Abstract:
An apparatus and method useful for analyzing refractory substances includes a means for locally heating a sample portion of a refractory material to generate the dissociated vapor thereof.

Description:
BACKGROUND OF THE INVENTION 
     The present invention generally relates to the elemental analysis of samples and, in particular, relates to an apparatus and method useful for analyzing refractory substances. 
     One conventional class of the elemental analysis of unknown samples includes the oxidation of the sample under test and thereafter conveying the sample gas to a measuring cell. A particularly difficult group of materials to so analyze are those materials known as refractory substances. The difficulty lies in the fact that refractory substances are stable in the solid state at rather high temperatures. 

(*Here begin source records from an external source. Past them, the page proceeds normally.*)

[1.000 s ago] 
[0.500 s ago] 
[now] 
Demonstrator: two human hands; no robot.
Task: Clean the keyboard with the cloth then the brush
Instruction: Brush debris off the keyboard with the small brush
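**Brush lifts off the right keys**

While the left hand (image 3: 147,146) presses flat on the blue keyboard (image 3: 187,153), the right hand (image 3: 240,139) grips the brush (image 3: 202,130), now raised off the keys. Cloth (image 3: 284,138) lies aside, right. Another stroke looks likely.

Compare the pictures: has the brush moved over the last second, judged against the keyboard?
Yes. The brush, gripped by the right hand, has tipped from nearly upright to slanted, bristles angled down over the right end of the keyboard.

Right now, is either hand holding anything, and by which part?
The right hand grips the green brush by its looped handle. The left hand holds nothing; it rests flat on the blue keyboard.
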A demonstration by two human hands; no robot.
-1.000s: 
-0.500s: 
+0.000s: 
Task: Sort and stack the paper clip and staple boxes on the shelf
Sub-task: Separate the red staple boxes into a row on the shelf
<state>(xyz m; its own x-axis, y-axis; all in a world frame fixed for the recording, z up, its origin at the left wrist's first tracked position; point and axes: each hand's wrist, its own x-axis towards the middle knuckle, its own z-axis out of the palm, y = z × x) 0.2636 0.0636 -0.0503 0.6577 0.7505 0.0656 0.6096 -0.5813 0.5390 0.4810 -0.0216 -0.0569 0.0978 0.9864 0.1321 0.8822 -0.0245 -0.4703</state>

     At present, conventional instruments for analyzing refractory substances employ an induction furnace to achieve the necessary temperatures for oxidizing such substances. In general, the furnaces presently used for refractory material analysis are designed to reach temperatures on the order of about 2000° C. While effective for the intended purpose, such instruments are also large, expensive and require elaborate interconnections for processing the sample gas. Additionally, such instruments are usually restricted only to the analysis of refractory substances and are quite ineffective for analyzing substances which melt or oxidize at much lower temperatures. 
     There is thence a need for a single instrument capable of analyzing both non-refractory substances and refractory substances without undue expense or loss of efficiency.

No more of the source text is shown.